Our base for the week was Dordrecht, and the “home” gig certainly did not disappoint.  The concert was in the tower of the Great Church, home of the largest carillon in Europe. Our host, Boudewijn, allowed us to ring the bells to announce the start of the concert.  Pretty much a first for all of us and surprisingly hard work!  The ultimate test was for 8 of the choir members when they were asked to play in the Carillon tower to do a duet with Boudewijn.  What no-one realised is exactly how high that would be….A couple of hundred steps later and everyone squashed in nicely.

Dordrecht Bell Tower

Those of us that weren’t playing actually went across the road to listen.  The sound was beautiful – the bells and the saxes just sang out over the town.

A strange double act was when we were joined by a local Pipe and Drum Corps in Barneveld.  Naturally, we asked them to join in on “Shetland Sequence”.  Tuning up was fun in a masochistic kind of way.

Finally, our last day in the Netherlands was crowned by two concerts in Schoonhoven.

The stage was set up on a bridge over the canal, with the audience seated on the banks.

The afternoon was a children’s concert which included the debut of the “Squeaky Boyz”.  This quartet (Nigel, Chris, Dom and Tom) bravely performed Philip Buttall’s “Lone Arranger” on two soprillos and two sopraninos.  The local dogs loved it anyway.

In a bizarre twist of fate, the girls get all the bottom end in the NSC with Claire, Michelle, Alison and Deb performing Nigel Wood’s “March of the Baritonettes”.  In the second strange collaboration of the tour, our co-performers “Raw Noodles” played their didgeridoos along with Waltzing Soprillda!  it will never sound the same again!
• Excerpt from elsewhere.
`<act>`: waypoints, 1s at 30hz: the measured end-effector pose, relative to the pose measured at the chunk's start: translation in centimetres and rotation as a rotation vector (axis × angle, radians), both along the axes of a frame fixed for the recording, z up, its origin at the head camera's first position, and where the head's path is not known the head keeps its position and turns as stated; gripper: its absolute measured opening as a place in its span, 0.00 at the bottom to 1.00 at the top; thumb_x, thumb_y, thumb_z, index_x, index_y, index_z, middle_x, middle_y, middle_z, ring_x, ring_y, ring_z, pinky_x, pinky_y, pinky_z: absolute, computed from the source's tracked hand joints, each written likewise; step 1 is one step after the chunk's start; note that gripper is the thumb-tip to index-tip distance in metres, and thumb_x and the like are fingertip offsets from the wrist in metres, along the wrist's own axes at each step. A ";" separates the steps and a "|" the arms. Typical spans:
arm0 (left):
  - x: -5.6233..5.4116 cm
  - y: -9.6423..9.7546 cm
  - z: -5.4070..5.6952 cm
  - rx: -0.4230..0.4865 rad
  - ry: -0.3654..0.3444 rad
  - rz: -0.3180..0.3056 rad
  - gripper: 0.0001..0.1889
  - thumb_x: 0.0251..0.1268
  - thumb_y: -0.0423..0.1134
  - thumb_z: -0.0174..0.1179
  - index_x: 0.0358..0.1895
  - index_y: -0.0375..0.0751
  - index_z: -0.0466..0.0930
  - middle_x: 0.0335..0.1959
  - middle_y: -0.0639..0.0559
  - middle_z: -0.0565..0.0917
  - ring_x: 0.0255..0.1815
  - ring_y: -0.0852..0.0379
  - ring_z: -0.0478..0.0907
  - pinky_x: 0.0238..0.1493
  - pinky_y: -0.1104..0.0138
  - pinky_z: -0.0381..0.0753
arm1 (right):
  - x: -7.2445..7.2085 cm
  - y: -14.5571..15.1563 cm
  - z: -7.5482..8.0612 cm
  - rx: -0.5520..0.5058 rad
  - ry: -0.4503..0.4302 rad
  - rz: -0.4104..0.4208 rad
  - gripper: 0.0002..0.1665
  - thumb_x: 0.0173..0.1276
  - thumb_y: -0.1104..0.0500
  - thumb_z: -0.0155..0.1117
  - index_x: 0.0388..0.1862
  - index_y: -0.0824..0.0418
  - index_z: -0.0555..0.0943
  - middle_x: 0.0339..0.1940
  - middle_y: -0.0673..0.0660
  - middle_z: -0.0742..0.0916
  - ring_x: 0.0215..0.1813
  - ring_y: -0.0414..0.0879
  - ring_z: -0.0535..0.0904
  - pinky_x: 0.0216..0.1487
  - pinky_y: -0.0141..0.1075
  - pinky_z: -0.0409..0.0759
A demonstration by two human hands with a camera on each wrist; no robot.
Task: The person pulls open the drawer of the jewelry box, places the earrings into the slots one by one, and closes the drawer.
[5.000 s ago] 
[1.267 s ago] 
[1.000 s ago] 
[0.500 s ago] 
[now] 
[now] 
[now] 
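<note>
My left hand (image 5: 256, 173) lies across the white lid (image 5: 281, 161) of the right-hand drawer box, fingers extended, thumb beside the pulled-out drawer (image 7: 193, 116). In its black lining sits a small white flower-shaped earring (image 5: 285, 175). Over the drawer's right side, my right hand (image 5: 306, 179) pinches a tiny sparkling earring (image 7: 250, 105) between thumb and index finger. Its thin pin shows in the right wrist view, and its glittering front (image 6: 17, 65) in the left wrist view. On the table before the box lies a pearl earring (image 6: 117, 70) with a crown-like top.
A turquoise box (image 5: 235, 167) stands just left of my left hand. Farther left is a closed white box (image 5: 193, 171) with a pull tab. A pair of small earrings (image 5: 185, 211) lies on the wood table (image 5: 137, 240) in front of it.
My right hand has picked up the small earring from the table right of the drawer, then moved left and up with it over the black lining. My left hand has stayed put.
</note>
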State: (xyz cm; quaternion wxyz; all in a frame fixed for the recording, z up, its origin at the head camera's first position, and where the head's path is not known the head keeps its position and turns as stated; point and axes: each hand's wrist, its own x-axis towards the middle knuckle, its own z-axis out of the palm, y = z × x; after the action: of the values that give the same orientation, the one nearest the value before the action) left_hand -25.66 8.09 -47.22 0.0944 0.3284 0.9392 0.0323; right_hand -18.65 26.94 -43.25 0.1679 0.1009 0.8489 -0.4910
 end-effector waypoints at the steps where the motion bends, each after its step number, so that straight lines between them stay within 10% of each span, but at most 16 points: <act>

The evening concert was simply amazing.  The organisers estimated about 1200 in the audience (their best turnout to date).  The canal looked gorgeous in the light and we had huge fun playing a mixed programme including two duets with Boudewijn on carillon.

The aftershow at the Silver Museum was delightful and we were thrilled to receive miniature silver tuning forks as a memento of our trip.

Gracious hosts, great music and good company.  Who could ask for anything more?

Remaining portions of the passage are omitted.